### TASK TO COMPLETE
The line containing "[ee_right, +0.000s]" marks where to begin; quote it and every line after it through the end of the data, exactly as written.

(Beginning of PROVIDED MATERIAL)

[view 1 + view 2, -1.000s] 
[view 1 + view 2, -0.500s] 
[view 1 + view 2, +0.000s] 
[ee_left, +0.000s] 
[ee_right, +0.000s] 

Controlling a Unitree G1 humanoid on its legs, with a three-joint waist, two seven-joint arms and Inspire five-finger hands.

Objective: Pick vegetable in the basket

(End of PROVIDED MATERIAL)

### TASK RESULT
[ee_right, +0.000s] 

Controlling a Unitree G1 humanoid on its legs, with a three-joint waist, two seven-joint arms and Inspire five-finger hands.

Objective: Pick vegetable in the basket

The exercise requires nothing more.